The virus, once thought isolated to remote areas of central and eastern Africa, proved it could jump oceans. In 2014, international travelers spread Ebola to cities in the U.S. and Europe, including Dallas and Madrid.
Researchers tested four experimental drugs, and two were most effective. The treatments are remarkable for their potential to save lives, as well as for the way they came about.
The trial was conducted at four Ebola treatment centers, essentially tent-sided field hospitals, scattered across a violent swath of northeastern Congo during the world’s second-largest outbreak of the disease. In addition to the threat from the contagious virus, researchers dodged attacks by warring local groups. Two of the treatment centers were set on fire.
Despite the obstacles, doctors healed patients sick with Ebola, often just days after a single intravenous dose.
“Ebola is now a disease we can treat,” said Dr. Muyembe, director-general of Congo’s National Institute of Biomedical Research, known as the INRB, and a co-principal investigator in the trial.
Preliminary results were released on Aug. 12, days after the trial ended. Final results are expected to be published soon in a medical journal.
Beyond Ebola, the new drugs open a pathway for antibody-based treatments for other infectious diseases, said Anthony Fauci, director of the National Institute of Allergy and Infectious Diseases, which ran the trial with the INRB and a research group coordinated by the World Health Organization.

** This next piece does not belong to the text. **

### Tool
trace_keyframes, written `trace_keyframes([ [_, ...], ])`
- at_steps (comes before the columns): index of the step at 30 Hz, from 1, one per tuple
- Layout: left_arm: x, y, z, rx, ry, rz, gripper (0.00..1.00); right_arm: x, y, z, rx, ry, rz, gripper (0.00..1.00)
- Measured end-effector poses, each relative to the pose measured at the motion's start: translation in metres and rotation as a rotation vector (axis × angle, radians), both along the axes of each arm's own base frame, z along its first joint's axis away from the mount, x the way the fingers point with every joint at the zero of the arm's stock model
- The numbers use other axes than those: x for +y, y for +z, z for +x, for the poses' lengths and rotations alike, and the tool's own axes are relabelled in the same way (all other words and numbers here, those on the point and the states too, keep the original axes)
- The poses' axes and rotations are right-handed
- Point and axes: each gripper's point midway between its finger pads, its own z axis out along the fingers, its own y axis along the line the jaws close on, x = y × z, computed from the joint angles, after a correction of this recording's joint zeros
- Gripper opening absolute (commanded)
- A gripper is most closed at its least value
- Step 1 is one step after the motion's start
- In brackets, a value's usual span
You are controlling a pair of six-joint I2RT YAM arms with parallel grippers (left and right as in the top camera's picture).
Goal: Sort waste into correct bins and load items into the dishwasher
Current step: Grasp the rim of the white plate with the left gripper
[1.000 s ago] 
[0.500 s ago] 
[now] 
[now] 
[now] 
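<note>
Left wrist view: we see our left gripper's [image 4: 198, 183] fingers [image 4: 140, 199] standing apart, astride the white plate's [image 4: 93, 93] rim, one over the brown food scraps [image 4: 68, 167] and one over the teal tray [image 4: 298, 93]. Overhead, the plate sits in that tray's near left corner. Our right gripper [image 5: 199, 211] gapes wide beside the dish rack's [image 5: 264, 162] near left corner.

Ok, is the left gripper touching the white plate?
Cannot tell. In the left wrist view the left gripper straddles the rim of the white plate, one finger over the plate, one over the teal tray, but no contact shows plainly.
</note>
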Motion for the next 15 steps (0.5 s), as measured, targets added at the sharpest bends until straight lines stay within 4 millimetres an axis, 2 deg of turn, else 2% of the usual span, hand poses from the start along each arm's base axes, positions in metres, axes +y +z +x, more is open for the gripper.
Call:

Dr. Muyembe had long believed that antibodies—proteins that the immune system produces to fight infection—could bolster patients’ defenses against Ebola. He faced doubts from scientists skeptical about drawing conclusions from his research.
In the trial, patients given a single-antibody drug had a 35% mortality rate, according to results presented at an infectious-diseases conference this month in Washington, D.C., compared with as high as 90% without treatment. The NIAID-led drug, mAb114, was developed from an antibody of an Ebola survivor found by Dr. Muyembe.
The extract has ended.